Best \(\varLambda _{\gamma Z}\) sensitivity occurs at Z-pole due to on resonance production of the Z boson, where \(\varLambda _{\gamma Z}\) contribution dominates. Proposed 25 fb\(^{-1}\) (2.5 ab\(^{-1}\)) Z-pole luminosity runs can probe \(\varLambda _{\gamma Z}\) to 1030 (1970) GeV for scalar DM, to 360 (540) GeV for fermion DM at 3\(\sigma \) sensitivity in the low DM mass limit. 240 GeV run loses sensitivity in \(\varLambda _{\gamma Z}\) as the center of mass energy moves away from Z-pole and a better sensitivity in \(\varLambda _{\gamma \gamma }\) is obtained instead, and at 5 ab\(^{-1}\) luminosity \(\varLambda _{\gamma \gamma }\) can be probed to 590 (360) GeV for scalar (fermion) DM. Sensitivity for variant DM mass and \(\varLambda _{\gamma \gamma },\varLambda _{\gamma Z}\) combinations are given in Figs. 4 and  7.
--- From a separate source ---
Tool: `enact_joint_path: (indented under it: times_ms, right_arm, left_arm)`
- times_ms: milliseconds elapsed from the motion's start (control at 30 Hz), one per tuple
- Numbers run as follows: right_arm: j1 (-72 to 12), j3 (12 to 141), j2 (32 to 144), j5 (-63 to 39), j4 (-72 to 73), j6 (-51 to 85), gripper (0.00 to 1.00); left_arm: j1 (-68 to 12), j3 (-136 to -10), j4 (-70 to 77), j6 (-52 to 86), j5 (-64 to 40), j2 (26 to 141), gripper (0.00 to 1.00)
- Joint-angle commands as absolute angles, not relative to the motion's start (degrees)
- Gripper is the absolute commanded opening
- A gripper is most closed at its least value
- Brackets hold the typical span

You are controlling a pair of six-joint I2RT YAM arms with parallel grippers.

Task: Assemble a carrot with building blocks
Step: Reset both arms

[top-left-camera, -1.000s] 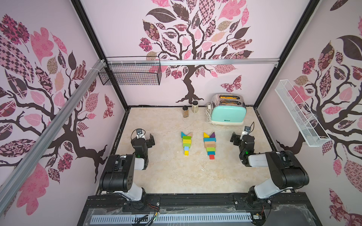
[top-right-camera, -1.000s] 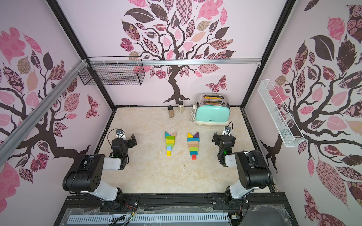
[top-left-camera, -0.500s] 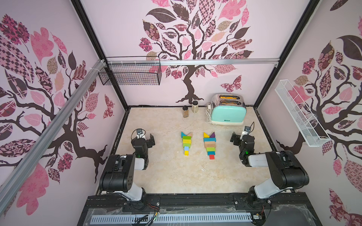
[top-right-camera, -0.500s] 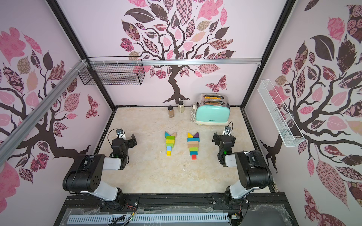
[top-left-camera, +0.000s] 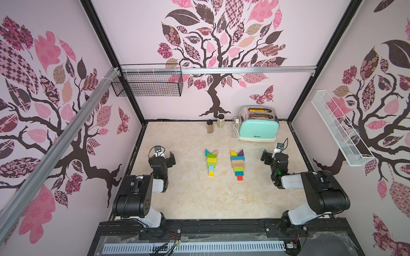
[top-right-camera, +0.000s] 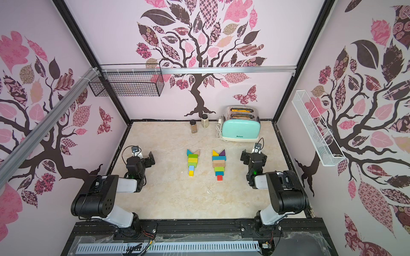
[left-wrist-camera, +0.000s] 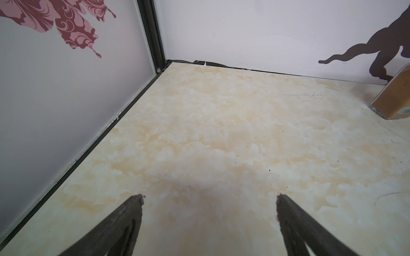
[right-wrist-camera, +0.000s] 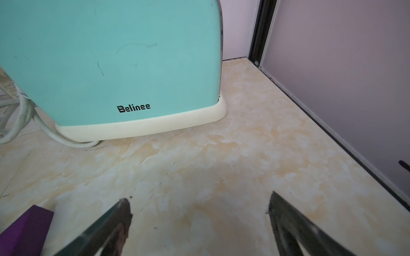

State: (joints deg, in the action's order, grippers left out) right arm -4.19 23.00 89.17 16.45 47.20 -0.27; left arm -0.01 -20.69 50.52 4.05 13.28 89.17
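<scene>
Mid-table, in both top views: building blocks [top-left-camera: 237,163] lay flat in two tapering rows, side by side w/ a gap betw. them, wide ends toward the back wall.

Left row [top-left-camera: 211,164]: teal wedge [top-left-camera: 207,152] + bare-wood wedge [top-left-camera: 215,152] at the far end. Then yellow and green bricks stepping narrower, a light-blue cube [top-left-camera: 211,168], and a yellow cube [top-left-camera: 211,172] at the near tip.

Right row [top-right-camera: 220,169]: yellow wedge [top-right-camera: 214,153] + purple wedge [top-right-camera: 222,152] at the far end. Then teal brick [top-right-camera: 219,158], bare-wood brick [top-right-camera: 219,163], green, teal, and a red cube [top-right-camera: 219,177] at the tip.

Pieces in each row looked to be touching; we couldn't check every joint.

L gripper [left-wrist-camera: 209,197]: jaws wide apart, nothing betw. them, over bare tabletop [left-wrist-camera: 221,133] near the left wall. It was well apart from the left row. We saw a spice jar [left-wrist-camera: 397,95] at the edge of its wrist view.

R gripper [right-wrist-camera: 199,198]: jaws wide too, empty, facing the mint toaster [right-wrist-camera: 111,55] w/ its white cord [right-wrist-camera: 26,115]. The purple wedge lay near one finger [right-wrist-camera: 106,228] in the wrist view. In the top views we saw the gripper apart from it.
</scene>
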Motion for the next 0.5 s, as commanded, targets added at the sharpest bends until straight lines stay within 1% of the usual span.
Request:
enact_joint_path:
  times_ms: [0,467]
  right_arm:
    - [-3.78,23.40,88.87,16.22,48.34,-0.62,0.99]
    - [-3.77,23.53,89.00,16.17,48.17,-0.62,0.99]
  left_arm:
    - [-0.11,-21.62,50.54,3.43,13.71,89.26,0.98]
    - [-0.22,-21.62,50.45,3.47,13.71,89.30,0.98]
We compare the CEPC’s sensitivities to current constraints from direct and indirect dark matter searches. Limits from the latest experiments are shown in Fig. 7. Non-collider searches can be very sensitive to \(\varLambda _{\gamma \gamma }\) and give a higher than TeV \(\varLambda _{\gamma \gamma }\) constraint in their optimal DM mass range. In comparison, the CEPC runs give better \(\varLambda _{\gamma Z}\) sensitivity for DM masses accessible to the CEPC.